Task goal: Where the string "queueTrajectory" shows up in a line of the records, copy that line.
---------- Material for the task
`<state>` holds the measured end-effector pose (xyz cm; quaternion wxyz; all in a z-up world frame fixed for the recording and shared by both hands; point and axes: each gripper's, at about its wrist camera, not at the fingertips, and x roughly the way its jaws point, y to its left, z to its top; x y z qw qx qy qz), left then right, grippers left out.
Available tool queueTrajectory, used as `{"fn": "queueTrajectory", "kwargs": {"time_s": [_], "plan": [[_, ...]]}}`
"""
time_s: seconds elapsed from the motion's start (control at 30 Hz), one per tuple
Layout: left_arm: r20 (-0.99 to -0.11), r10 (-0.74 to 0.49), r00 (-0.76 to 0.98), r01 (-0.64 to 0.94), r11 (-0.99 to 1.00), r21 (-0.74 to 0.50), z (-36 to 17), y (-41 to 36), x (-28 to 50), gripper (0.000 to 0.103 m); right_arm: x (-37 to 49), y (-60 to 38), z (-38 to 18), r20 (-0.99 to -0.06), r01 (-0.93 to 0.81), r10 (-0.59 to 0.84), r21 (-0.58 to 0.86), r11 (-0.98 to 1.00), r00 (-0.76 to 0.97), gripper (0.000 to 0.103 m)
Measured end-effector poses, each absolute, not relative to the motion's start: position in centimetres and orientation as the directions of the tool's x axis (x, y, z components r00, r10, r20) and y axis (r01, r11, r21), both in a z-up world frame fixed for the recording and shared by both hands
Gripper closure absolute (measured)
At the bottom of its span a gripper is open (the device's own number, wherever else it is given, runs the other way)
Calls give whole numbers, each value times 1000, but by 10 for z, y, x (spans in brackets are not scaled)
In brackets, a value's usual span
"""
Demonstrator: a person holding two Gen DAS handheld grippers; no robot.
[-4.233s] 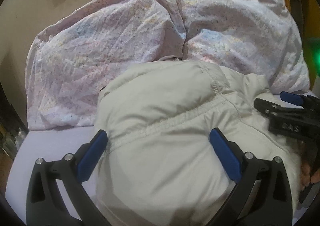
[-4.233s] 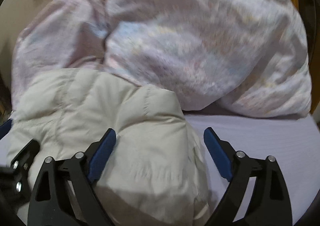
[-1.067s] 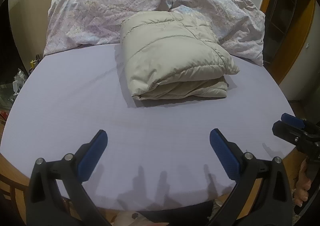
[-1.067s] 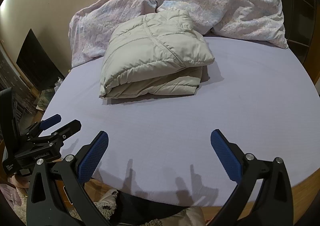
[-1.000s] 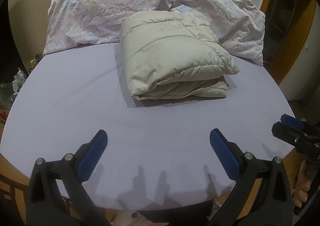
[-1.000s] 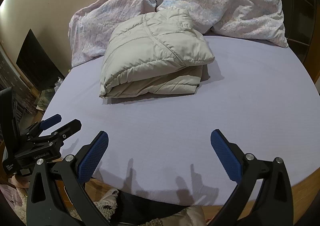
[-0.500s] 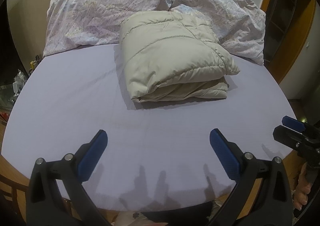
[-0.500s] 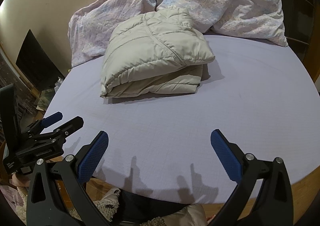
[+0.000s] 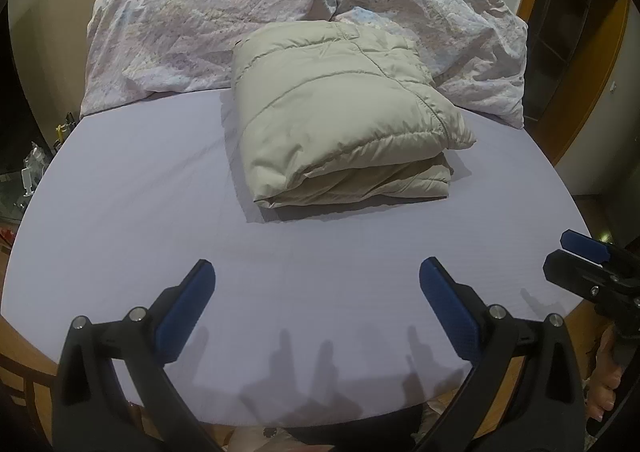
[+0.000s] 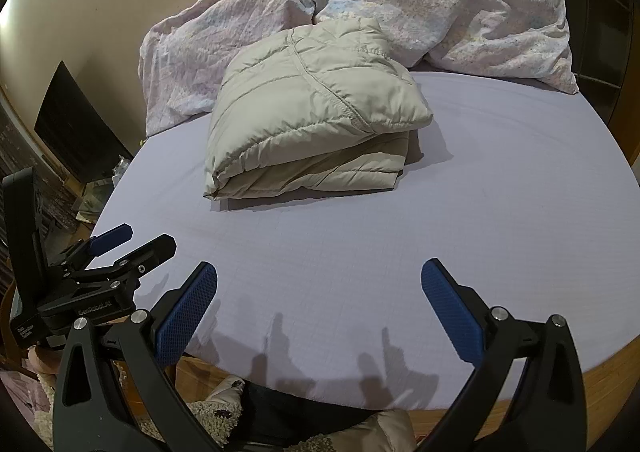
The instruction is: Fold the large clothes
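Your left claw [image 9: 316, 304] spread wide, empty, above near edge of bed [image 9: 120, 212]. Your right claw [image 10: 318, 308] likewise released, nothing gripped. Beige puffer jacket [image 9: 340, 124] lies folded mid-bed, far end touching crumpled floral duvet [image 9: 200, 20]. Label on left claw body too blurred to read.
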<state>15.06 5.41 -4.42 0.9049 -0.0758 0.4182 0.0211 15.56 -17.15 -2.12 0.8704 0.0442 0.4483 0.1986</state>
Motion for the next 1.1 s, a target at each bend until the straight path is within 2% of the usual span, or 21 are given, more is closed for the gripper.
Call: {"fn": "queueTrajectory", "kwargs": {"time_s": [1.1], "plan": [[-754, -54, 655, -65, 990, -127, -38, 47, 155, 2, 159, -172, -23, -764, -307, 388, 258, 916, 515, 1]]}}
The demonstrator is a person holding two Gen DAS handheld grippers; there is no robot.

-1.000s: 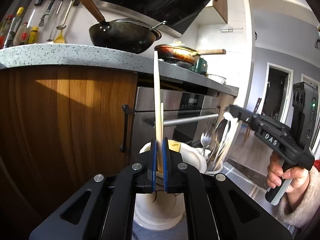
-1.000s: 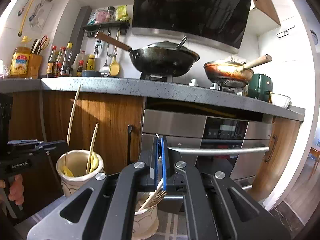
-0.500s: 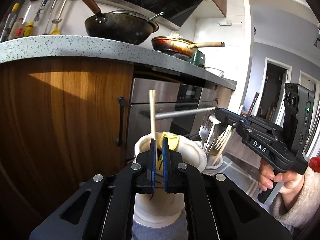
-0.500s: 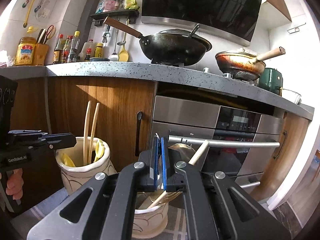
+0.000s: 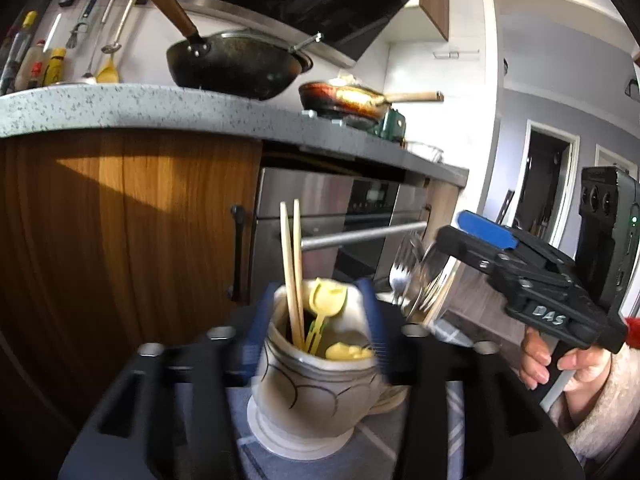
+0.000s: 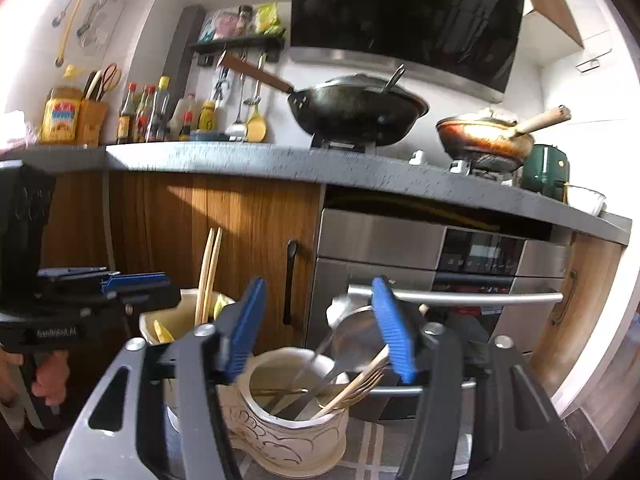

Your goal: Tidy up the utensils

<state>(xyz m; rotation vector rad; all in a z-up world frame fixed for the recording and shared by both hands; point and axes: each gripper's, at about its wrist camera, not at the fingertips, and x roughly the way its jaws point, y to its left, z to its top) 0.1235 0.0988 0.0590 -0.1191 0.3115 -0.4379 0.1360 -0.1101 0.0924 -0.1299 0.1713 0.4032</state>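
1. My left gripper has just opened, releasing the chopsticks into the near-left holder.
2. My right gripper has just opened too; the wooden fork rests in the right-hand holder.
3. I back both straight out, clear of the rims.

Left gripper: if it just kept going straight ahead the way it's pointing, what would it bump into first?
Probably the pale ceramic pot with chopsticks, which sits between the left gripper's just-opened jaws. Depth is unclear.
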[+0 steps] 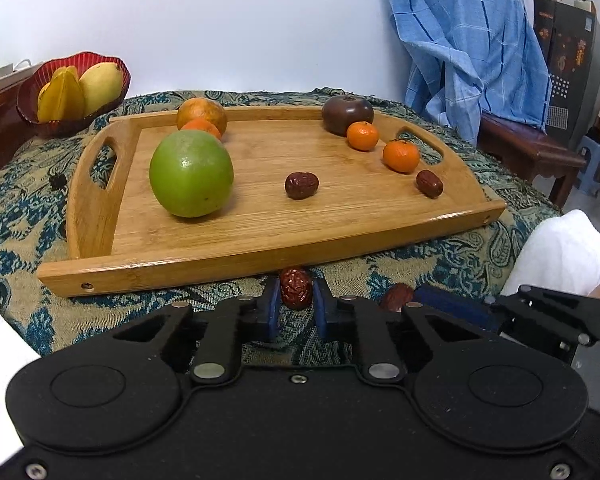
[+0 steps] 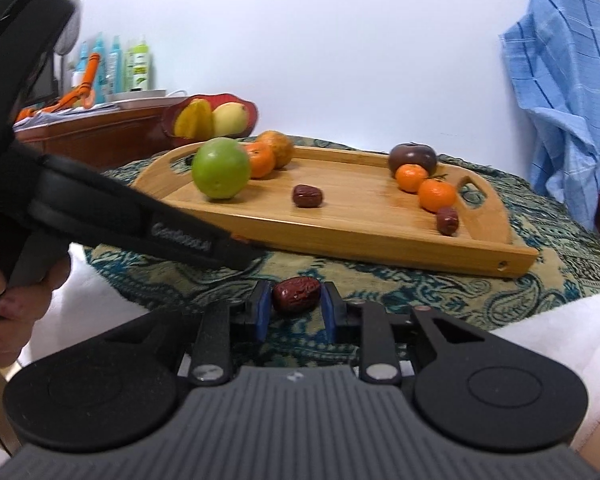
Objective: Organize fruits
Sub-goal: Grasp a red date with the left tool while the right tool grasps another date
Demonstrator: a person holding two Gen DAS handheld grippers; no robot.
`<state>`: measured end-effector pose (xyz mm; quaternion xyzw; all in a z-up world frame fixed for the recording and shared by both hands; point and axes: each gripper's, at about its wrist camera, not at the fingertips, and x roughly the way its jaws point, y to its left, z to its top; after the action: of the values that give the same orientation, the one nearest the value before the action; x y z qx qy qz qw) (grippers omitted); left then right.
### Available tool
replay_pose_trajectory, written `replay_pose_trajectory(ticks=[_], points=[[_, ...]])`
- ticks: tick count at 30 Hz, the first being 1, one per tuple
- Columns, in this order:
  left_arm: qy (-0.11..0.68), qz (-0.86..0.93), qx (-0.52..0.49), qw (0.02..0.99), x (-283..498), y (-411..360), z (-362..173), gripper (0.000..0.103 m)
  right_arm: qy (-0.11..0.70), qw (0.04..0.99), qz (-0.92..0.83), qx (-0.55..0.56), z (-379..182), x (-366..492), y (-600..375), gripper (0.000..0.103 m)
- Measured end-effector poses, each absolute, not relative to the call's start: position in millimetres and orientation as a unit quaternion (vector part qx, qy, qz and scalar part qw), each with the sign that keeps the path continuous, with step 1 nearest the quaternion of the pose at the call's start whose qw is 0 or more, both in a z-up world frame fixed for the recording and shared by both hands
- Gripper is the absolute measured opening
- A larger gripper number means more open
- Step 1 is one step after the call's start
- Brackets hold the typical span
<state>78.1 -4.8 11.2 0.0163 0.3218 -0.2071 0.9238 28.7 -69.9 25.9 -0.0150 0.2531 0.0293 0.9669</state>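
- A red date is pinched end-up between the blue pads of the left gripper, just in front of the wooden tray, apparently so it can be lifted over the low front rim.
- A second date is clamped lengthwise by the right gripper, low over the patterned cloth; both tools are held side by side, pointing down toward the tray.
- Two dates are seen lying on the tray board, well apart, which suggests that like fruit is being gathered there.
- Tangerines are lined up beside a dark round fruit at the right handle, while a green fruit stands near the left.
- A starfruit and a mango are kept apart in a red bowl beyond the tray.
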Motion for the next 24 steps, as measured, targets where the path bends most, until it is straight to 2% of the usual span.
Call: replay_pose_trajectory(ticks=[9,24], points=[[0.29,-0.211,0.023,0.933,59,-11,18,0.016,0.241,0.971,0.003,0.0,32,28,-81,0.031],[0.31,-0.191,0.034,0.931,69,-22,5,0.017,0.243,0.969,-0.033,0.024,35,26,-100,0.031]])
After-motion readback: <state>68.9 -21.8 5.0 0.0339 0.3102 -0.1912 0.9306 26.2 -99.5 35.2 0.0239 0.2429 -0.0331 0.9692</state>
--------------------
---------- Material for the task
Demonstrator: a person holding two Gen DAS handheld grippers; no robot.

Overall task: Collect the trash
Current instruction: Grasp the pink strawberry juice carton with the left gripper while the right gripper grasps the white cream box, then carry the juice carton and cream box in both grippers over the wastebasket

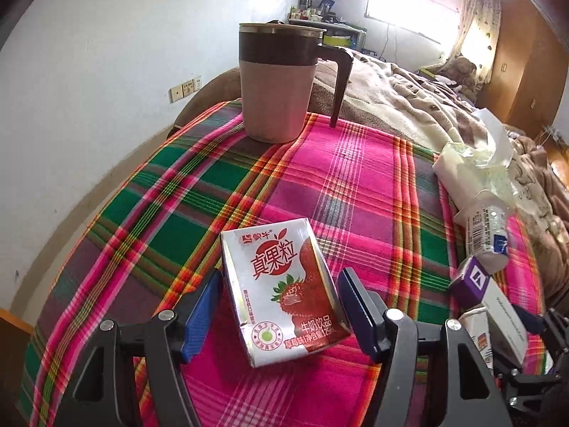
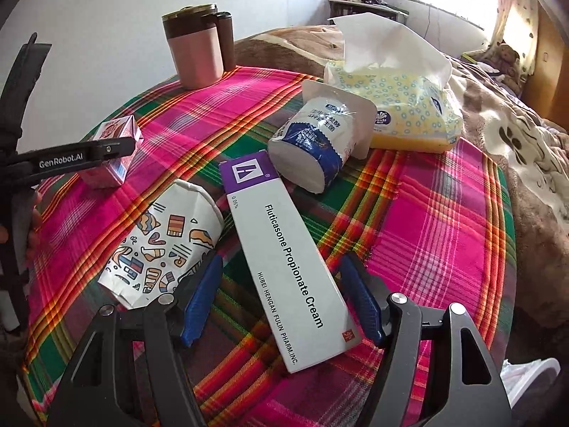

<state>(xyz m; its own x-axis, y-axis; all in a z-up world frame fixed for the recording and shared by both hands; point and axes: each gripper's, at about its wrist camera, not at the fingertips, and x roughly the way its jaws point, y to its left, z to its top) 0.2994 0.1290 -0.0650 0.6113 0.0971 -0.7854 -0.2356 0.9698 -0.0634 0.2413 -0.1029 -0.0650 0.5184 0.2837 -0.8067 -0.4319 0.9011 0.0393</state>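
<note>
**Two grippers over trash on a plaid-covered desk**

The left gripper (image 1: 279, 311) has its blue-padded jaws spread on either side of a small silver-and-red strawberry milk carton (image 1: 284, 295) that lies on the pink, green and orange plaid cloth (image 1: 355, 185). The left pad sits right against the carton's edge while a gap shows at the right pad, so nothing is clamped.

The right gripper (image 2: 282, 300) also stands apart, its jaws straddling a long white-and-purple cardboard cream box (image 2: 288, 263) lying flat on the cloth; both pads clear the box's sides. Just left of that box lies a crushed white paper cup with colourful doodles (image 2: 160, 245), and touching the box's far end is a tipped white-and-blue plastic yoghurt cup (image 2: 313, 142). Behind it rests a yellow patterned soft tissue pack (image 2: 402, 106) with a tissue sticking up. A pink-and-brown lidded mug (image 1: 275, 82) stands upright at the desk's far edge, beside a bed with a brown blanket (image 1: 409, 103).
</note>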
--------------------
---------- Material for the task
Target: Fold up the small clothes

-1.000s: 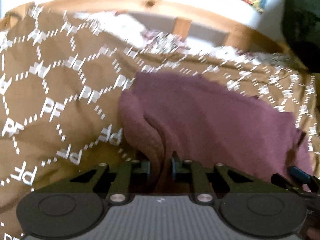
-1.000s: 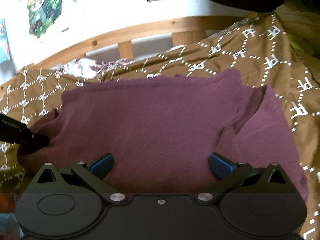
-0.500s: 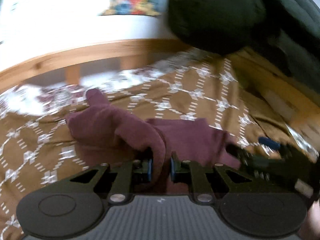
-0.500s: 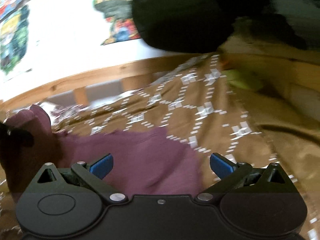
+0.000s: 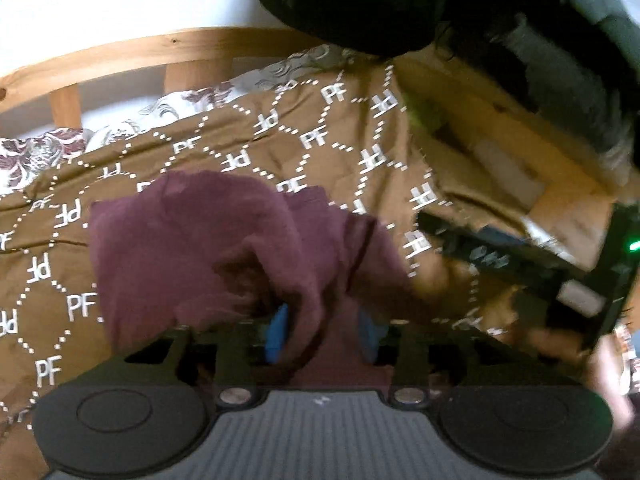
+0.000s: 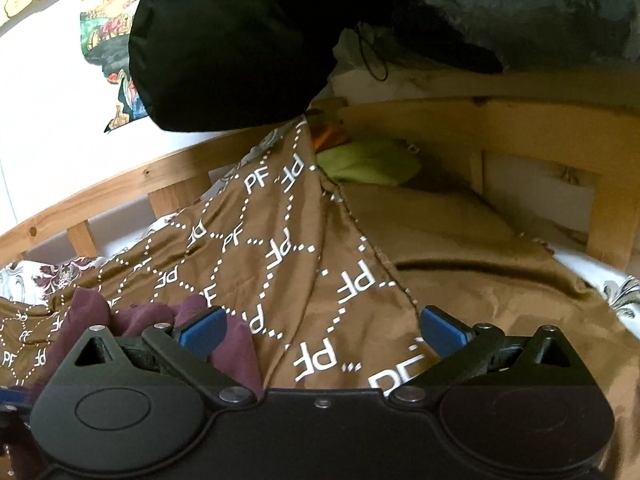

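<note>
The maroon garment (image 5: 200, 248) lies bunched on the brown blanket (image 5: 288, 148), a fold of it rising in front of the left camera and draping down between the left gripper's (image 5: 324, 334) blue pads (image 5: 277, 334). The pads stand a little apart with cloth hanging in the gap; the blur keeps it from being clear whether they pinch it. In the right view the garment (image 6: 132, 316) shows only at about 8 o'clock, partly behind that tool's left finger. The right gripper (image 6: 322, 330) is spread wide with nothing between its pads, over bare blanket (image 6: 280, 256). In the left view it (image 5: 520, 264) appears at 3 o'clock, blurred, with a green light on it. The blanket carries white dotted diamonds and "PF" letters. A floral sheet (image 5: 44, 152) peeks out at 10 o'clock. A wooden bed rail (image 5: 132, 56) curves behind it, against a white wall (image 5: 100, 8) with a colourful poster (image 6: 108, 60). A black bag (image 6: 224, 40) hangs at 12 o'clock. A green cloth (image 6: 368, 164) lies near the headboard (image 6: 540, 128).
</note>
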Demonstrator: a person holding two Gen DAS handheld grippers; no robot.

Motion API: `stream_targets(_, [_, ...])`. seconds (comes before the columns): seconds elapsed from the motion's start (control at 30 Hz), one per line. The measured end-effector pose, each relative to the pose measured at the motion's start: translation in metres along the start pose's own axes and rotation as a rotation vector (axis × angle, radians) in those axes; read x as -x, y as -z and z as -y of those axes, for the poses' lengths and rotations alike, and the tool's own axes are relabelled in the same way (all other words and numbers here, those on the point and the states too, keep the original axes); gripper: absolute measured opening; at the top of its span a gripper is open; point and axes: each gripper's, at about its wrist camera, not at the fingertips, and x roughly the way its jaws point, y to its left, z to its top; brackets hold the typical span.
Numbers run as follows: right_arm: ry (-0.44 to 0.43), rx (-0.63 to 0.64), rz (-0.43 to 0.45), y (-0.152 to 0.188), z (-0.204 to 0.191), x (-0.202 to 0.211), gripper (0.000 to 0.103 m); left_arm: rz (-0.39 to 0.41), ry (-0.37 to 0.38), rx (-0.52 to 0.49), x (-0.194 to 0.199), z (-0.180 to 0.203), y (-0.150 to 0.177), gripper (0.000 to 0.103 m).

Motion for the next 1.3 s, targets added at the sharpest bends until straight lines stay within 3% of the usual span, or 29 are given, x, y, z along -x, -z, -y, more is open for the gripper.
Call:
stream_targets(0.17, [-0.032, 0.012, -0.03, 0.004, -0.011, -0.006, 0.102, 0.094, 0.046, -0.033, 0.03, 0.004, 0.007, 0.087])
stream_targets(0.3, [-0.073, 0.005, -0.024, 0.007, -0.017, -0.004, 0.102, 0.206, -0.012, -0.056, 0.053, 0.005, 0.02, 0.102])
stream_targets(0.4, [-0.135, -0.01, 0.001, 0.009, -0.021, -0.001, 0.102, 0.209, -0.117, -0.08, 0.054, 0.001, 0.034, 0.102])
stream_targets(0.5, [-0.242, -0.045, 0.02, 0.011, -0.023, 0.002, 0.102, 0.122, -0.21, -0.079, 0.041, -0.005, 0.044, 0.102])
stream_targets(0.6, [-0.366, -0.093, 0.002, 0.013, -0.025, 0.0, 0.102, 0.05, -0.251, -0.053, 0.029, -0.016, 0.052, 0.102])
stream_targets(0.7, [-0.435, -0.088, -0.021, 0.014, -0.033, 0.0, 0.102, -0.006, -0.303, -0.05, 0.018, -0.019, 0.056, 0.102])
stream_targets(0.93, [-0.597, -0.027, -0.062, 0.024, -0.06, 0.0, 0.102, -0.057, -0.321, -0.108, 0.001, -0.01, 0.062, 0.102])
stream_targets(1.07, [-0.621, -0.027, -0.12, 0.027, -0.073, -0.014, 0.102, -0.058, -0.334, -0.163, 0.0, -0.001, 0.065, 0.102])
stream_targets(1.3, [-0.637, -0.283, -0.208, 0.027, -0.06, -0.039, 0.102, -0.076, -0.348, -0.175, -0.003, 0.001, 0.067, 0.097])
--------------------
Answer for the task:
Available tool queueTrajectory, used as `{"fn": "queueTrajectory", "kwargs": {"time_s": [_], "plan": [[_, ...]]}}`
Call: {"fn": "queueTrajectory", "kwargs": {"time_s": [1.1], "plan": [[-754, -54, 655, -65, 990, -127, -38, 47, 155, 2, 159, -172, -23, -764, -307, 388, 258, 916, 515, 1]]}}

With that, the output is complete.